Wednesday, March 22, 2006

women in urban nightscape



I’ m thinking about the flaneuse.

My perversion and appropriation of Baudelaire’s and (modernism’s) concept of the flaneur who walks the streets of Paris; he's part of the body of the ebbing crowd, yet separate while he composes poetry in his mind. The intellectual prince who strolls through the urban landscape, the sparkling nightscape.
I’m thinking about the inability of women in the same period to engage in flaneurie. There were no flaneuses then. Women’s mobility has always been strictly controlled. I did a project with Diana in third year in which I explored the idea of a contemporary flaneuse, unable to walk the nightscape for reasons of fear, unseen violence. The nightscape no longer an intellectual artistic journey thru metropolitan spaces, but an ominous oppressor with fingers that are dark alleys, straining to grab, pull, prod.


[Now I’m Kathy Acker, rip-off red looking for women to prey upon]
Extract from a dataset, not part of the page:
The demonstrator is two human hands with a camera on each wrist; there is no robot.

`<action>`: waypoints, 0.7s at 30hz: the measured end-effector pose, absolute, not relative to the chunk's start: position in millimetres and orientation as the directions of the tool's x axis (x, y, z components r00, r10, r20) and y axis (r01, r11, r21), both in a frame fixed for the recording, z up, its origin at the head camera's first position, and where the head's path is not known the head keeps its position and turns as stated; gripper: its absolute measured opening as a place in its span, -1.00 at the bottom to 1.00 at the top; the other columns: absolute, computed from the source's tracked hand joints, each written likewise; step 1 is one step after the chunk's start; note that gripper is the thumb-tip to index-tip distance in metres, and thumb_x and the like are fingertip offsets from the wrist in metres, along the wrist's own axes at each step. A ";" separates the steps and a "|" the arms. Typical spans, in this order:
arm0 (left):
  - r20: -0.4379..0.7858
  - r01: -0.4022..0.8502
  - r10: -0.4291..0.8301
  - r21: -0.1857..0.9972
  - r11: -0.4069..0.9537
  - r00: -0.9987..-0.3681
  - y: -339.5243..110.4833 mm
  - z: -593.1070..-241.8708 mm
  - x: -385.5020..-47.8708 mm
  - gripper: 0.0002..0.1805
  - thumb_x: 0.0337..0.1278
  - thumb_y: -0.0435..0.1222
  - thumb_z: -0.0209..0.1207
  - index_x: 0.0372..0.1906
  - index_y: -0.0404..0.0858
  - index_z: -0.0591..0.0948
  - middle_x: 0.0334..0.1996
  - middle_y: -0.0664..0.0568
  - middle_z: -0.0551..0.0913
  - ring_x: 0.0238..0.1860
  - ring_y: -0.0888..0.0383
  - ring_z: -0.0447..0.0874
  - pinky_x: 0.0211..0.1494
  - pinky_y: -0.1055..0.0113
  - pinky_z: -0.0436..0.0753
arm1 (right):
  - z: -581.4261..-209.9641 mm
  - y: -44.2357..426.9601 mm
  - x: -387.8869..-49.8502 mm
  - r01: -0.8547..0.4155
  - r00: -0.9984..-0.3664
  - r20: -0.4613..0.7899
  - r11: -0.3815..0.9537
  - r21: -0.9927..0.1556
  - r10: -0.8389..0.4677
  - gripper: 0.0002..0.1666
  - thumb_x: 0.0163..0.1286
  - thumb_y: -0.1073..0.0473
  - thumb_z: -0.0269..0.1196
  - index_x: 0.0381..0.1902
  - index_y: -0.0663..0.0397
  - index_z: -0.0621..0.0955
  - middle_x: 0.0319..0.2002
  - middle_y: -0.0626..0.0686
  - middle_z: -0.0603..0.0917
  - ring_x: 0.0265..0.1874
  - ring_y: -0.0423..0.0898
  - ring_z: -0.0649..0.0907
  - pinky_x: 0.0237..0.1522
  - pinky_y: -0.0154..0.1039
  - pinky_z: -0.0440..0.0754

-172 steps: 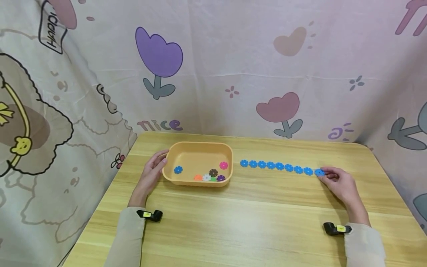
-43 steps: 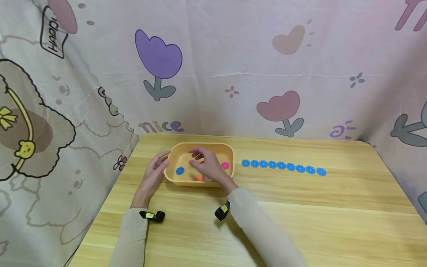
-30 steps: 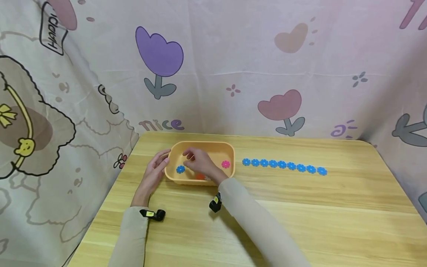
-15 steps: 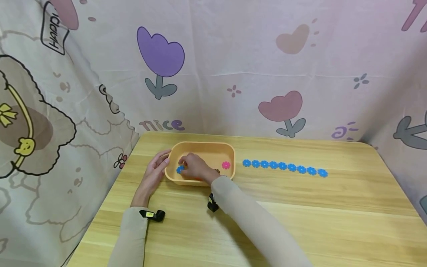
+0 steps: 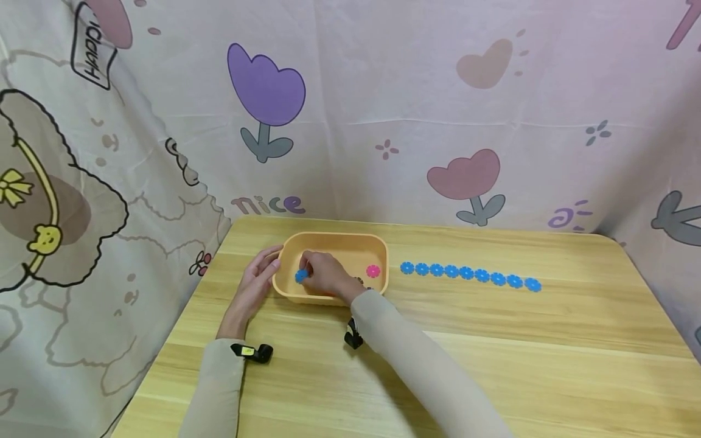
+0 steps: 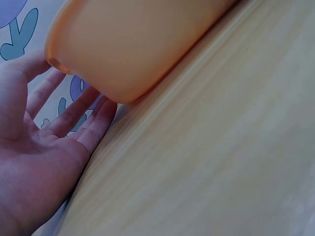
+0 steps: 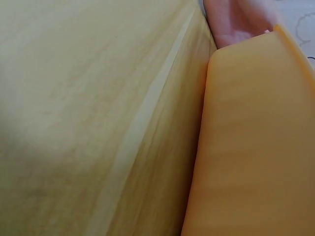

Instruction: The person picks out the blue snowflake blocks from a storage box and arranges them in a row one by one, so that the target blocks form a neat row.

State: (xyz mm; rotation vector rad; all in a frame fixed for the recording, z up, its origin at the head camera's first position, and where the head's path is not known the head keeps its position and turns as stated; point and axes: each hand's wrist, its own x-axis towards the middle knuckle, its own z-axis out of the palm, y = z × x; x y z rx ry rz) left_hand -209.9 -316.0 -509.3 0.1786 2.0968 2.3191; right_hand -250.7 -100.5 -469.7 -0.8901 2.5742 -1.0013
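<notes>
In the head view, an orange-yellow plastic tub (image 5: 345,244) stands on the table. My left hand (image 5: 253,286) rests against its left end; the left wrist view has the fingers (image 6: 69,118) mostly straight, touching the tub's wall (image 6: 123,54). My right hand (image 5: 325,274) reaches inside and pinches a blue snowflake disc (image 5: 302,276) between thumb and fingers. A pink disc (image 5: 373,271) lies at the tub's right side. Part of a brown disc (image 5: 359,281) shows beside the right wrist; other discs are hidden by the hand and front wall.
Right of the tub, several blue snowflake discs (image 5: 466,273) lie in a row on the wooden table (image 5: 493,365). A printed cloth (image 5: 350,121) hangs behind and at both sides. In the right wrist view, the tub's front wall (image 7: 261,137) fills the right side.
My right hand has gone from the right end of the disc row into the tub, moved left and taken hold of the blue disc, which has shifted slightly. My left hand stays at the tub.
</notes>
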 end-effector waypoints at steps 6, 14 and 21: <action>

I’m connecting this idea of the modernist flaneur/ lack of flaneuse, with the phenomenon of prostitution. In many ways streetwalkers were the flaneuses of the fin-de-siecle. They were the only women out at night without chaperones, though they certainly had escorts. What does this lineage suggest?

Can I tie in the Contagious Diseases Act? First introduced in 1864 in Britain, actively fought by Josephine Butler, finally repealed in 1886. The government recognized that the Navy was over-run with venereal disease. Instead of forcing officers to undergo examination and treatment, they introduced the CD Act which required all port cities to keep a list of “prostitutes” who would have to undergo enforced examination for disease (infection).
How to distinguish who is a prostitute? Any woman suspected to be a sex worker had to submit to an examination. If she refused, she was confined to hard labour for 9 months. If she consented and was found to be infected, she was confined to a lock-hostipal until cured (no hard labour). If she consented to examination and was found to be healthy, then she was obviously free to go, having been a victim of state enforced “instrumental rape”, a term coined by Josephine Butler and her “Ladies National Assoc. for Repeal of CD Acts”. [please imagine the horrified masses contemplating these dignified middle class “ladies” orating on prostitution, vaginal examinations, and rape].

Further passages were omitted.